School of Computer Science and Engineering, Northeastern University, Shenyang 110819, China.
School of Computer Science and Engineering, Northeastern University, Shenyang 110819, China; Engineering Research Center of Security Technology of Complex Network System, Ministry of Education, China; Key Laboratory of Intelligent Computing in Medical Image, Ministry of Education, Northeastern University, Shenyang 110819, China.
Comput Biol Med. 2022 Oct;149:106051. doi: 10.1016/j.compbiomed.2022.106051. Epub 2022 Aug 24.
Semi-supervised learning has made significant strides in the medical domain since it alleviates the heavy burden of collecting abundant pixel-wise annotated data for semantic segmentation tasks. Existing semi-supervised approaches enhance the ability to extract features from unlabeled data with prior knowledge obtained from limited labeled data. However, due to the scarcity of labeled data, the features extracted by the models are limited in supervised learning, and the quality of predictions for unlabeled data also cannot be guaranteed. Both will impede consistency training. To this end, we proposed a novel uncertainty-aware scheme to make models learn regions purposefully. Specifically, we employ Monte Carlo Sampling as an estimation method to attain an uncertainty map, which can serve as a weight for losses to force the models to focus on the valuable region according to the characteristics of supervised learning and unsupervised learning. Simultaneously, in the backward process, we joint unsupervised and supervised losses to accelerate the convergence of the network via enhancing the gradient flow between different tasks. Quantitatively, we conduct extensive experiments on three challenging medical datasets. Experimental results show desirable improvements to state-of-the-art counterparts.
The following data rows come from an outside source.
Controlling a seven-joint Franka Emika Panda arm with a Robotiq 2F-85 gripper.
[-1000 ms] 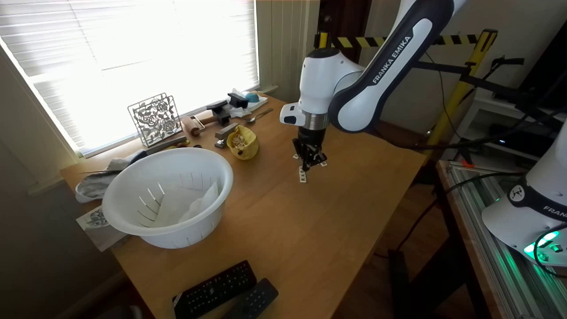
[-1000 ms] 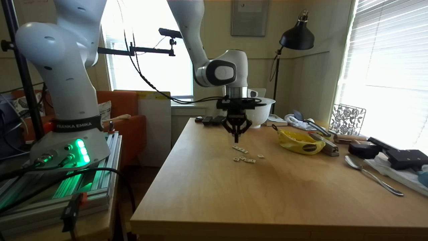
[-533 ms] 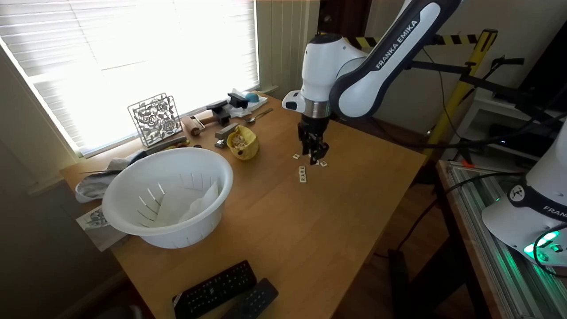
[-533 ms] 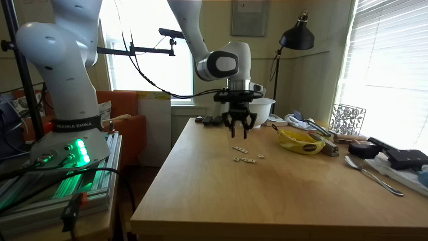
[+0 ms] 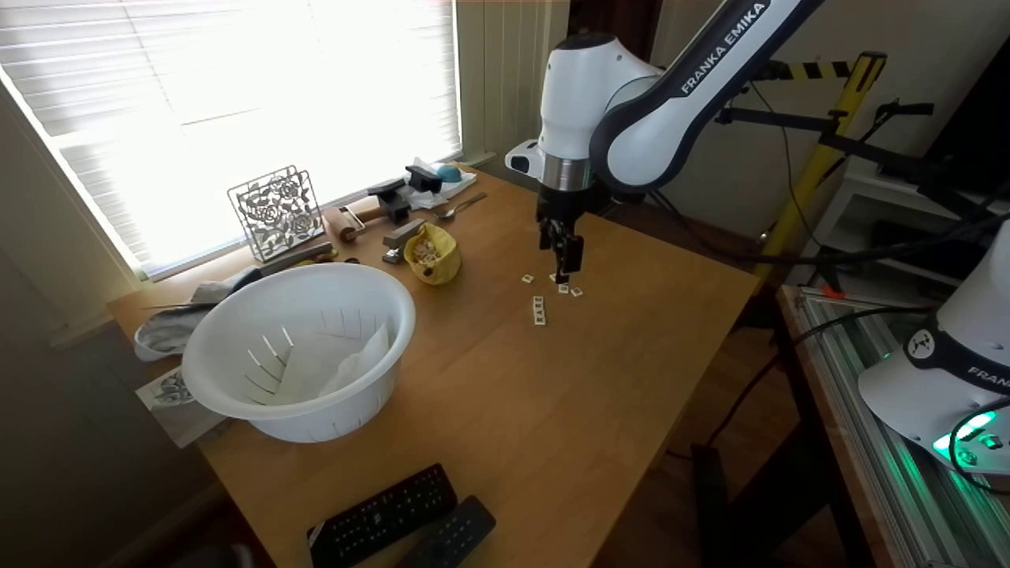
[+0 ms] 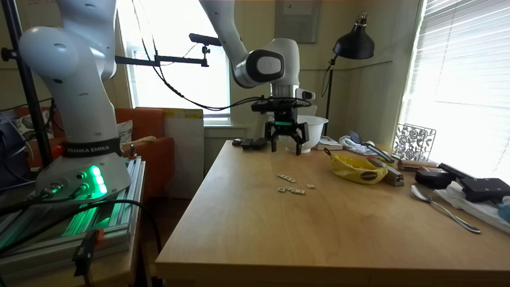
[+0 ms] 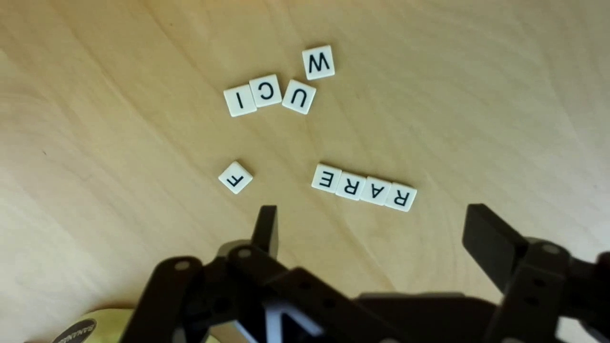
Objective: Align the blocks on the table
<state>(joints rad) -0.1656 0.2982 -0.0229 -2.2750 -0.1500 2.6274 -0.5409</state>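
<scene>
The blocks are small cream letter tiles lying flat on the wooden table (image 7: pixel 119 238). In the wrist view, a straight touching row (image 7: pixel 376 190) carries the letters R, A, R, E. Farther up, the I tile (image 7: pixel 240 100) and C tile (image 7: pixel 265 90) touch, slightly offset. Beside them the U tile (image 7: pixel 299 96) sits tilted, with the W tile (image 7: pixel 319 62) above it. Turned like a diamond, the F tile (image 7: pixel 235 177) lies alone to the left. My gripper (image 7: pixel 372 209) is wide open with nothing between its fingers; an exterior view shows the gripper (image 6: pixel 286 150) well above the tabletop.
A yellow banana-shaped pouch (image 6: pixel 358 169) stands near the tiles. A large white bowl (image 5: pixel 316 402) takes up one end of the table, with black remotes (image 5: pixel 387 513) near it. A spoon (image 6: pixel 446 211), a metal napkin holder (image 5: pixel 276 213) and tools line the window side.
My gripper has gone from shut to wide open and has risen away from the table. The tiles stay where they lay; the lettered row shows fully now.
</scene>
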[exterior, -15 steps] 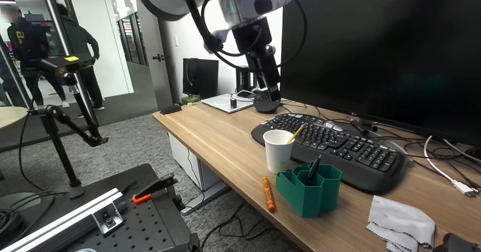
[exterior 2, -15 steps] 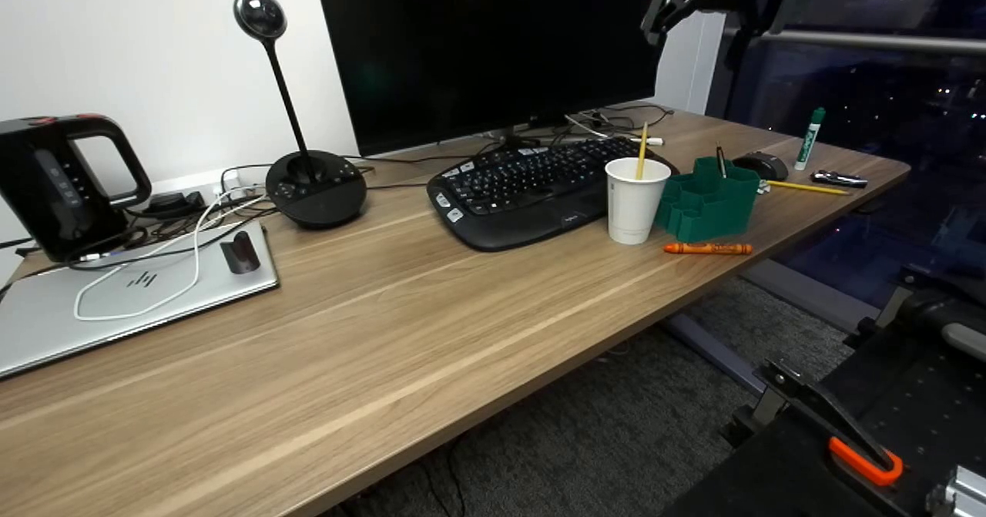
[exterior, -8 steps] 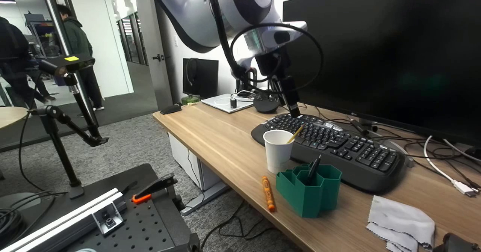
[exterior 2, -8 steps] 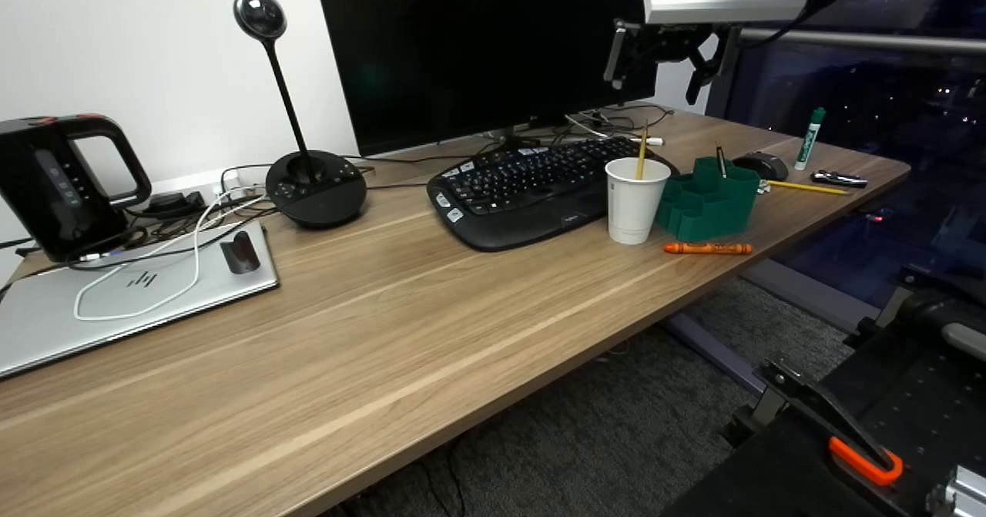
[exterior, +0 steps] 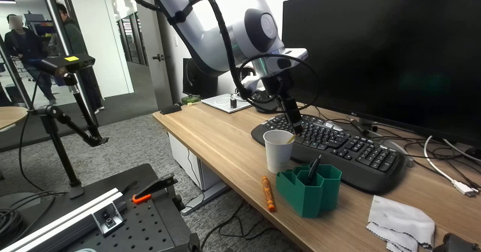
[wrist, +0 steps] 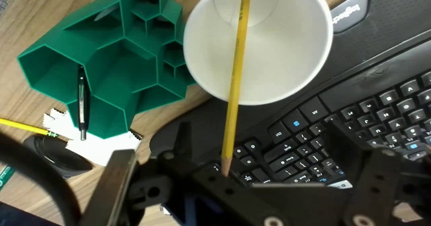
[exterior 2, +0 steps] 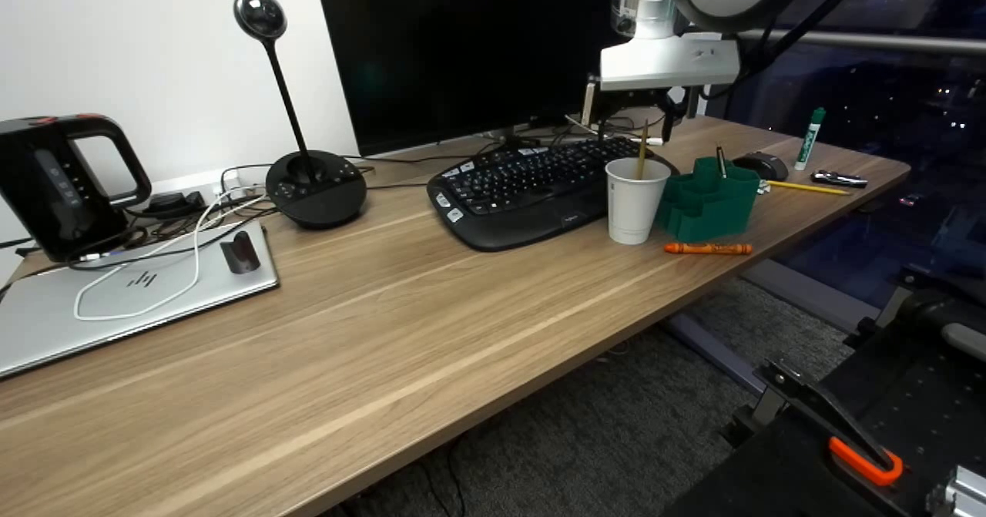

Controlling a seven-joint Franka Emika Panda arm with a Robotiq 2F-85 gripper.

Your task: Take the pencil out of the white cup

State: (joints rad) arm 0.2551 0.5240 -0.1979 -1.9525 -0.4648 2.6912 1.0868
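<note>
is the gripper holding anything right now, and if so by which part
Nothing is held. The gripper is open, its jaws apart, and the yellow pencil leans in the white paper cup, sharpened end up.

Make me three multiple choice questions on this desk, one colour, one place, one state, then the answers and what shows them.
1. What colour is the cup with a pencil in it?
A. Black
B. White
C. Red

2. Where does the crayon lie?
A. On the desk, near the green holder
B. Inside the cup
C. Inside the green holder

3. What state is the gripper in?
A. Shut on the pencil
B. Shut on the crayon
C. Open

1 B, both exterior views show it white.
2 A, both exterior views show it lying there.
3 C, the wrist view shows its jaws apart.
</note>
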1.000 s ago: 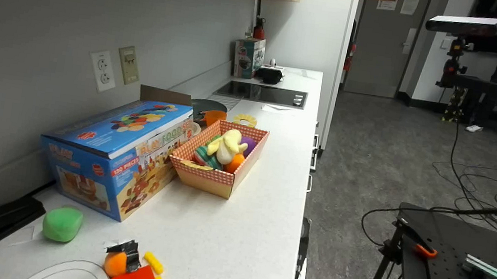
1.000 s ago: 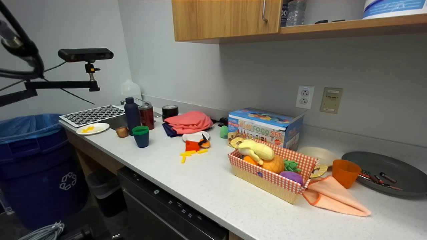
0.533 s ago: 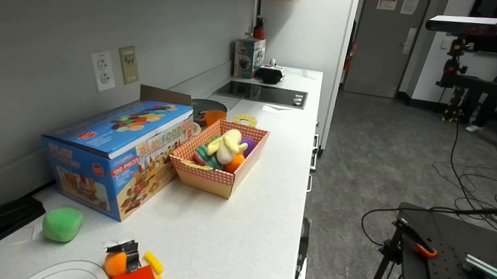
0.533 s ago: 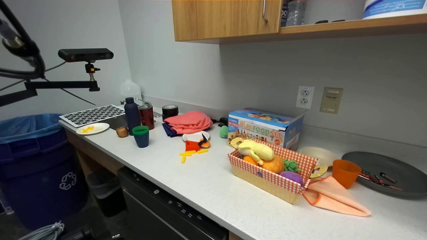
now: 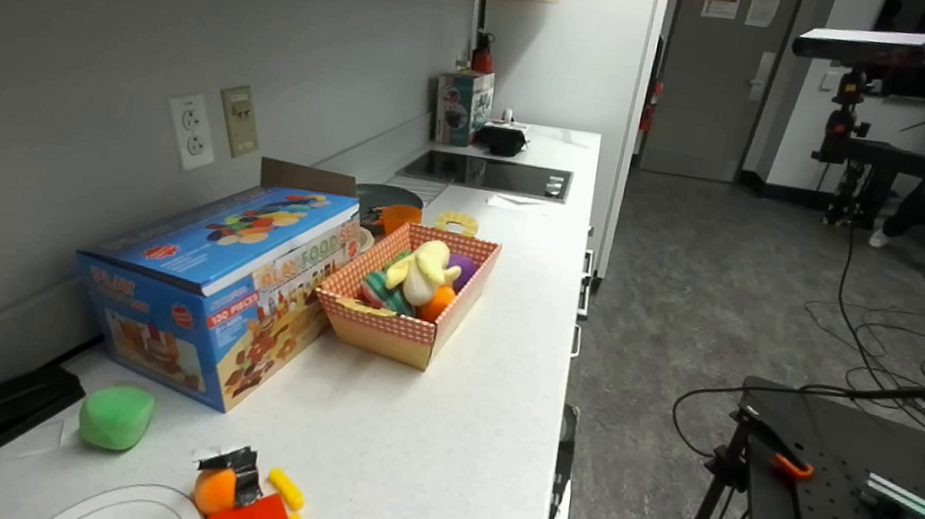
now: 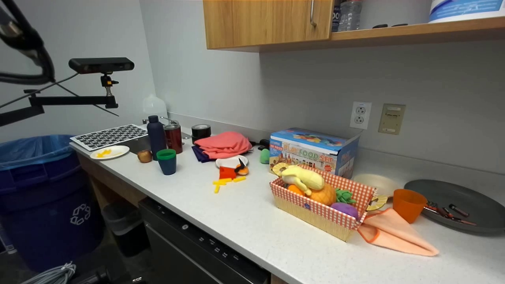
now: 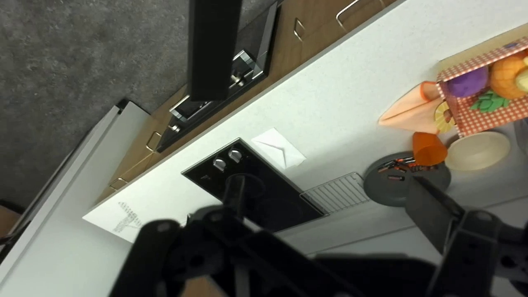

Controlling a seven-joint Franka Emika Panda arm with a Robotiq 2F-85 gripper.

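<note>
The gripper (image 7: 326, 183) stands wide, its flat black fingers (image 7: 433, 216) spread well apart, off the speckled white worktop (image 7: 350, 90). Between and behind their tips, in the wrist view, lie a thin-barred metal rack (image 7: 336, 192) and a round, matte dark grey plate (image 7: 387, 189) strewn with small dark cylinders (image 7: 396, 178). Left of the rack is a glossy black glass cooktop (image 7: 264, 194); right of it, beside the plate, a smooth orange plastic cup (image 7: 429, 148). In an exterior view, a peach cloth (image 6: 394, 232), folded to a point, lies at the corner of an oblong basket (image 6: 311, 219) lined in red-and-white gingham. The basket holds a peeled toy banana (image 6: 302, 177), a ridged orange pineapple (image 6: 323, 194) and a rounded purple piece (image 6: 345, 209); a printed cardboard play-food box (image 6: 303, 154) stands on its far side.
</note>
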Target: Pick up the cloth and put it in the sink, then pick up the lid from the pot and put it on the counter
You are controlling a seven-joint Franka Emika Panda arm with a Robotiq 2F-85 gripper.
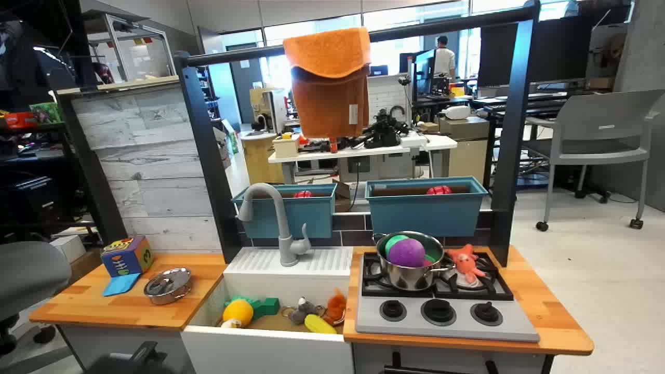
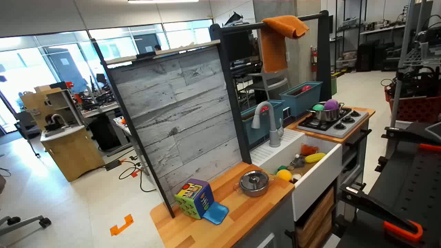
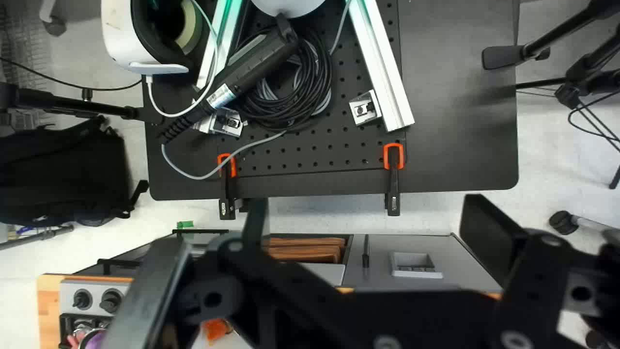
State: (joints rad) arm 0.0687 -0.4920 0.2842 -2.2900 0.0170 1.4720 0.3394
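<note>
The orange cloth (image 1: 330,85) hangs folded over the black overhead bar; it also shows in an exterior view (image 2: 274,48). The white sink (image 1: 267,353) is below it and holds several toys; its front wall shows in an exterior view (image 2: 318,182). A clear lid with a metal rim (image 1: 169,279) sits on a small steel pot (image 1: 167,297) on the wooden counter (image 1: 104,311); the lid also shows in an exterior view (image 2: 254,177). My gripper (image 3: 366,206) is open and empty in the wrist view, its fingers apart over the cabinet front. The cloth is out of the wrist view.
A grey faucet (image 1: 283,228) rises behind the sink. A larger pot (image 1: 413,278) with balls stands on the stove (image 1: 447,322) beside an orange starfish toy (image 1: 467,262). A soft cube (image 1: 126,257) is on the left counter. Teal planters (image 1: 423,213) hang behind. A black table (image 3: 460,121) faces the kitchen.
</note>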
自监督学习在医学领域取得了重大进展,因为它减轻了语义分割任务中收集大量像素级注释数据的繁重负担。现有的半监督方法通过从有限的标记数据中获得的先验知识来提高从未标记数据中提取特征的能力。然而,由于标记数据的稀缺性,模型提取的特征在监督学习中受到限制,对未标记数据的预测质量也无法保证。这两者都会阻碍一致性训练。为此,我们提出了一种新的不确定性感知方案,使模型有目的地学习区域。具体来说,我们采用蒙特卡罗采样作为一种估计方法来获得不确定性图,该图可以作为损失的权重,根据监督学习和无监督学习的特点,迫使模型专注于有价值的区域。同时,在反向过程中,我们联合无监督和监督损失,通过增强不同任务之间的梯度流来加速网络的收敛。在三个具有挑战性的医学数据集上进行了广泛的实验,实验结果表明与最先进的方法相比有了显著的改进。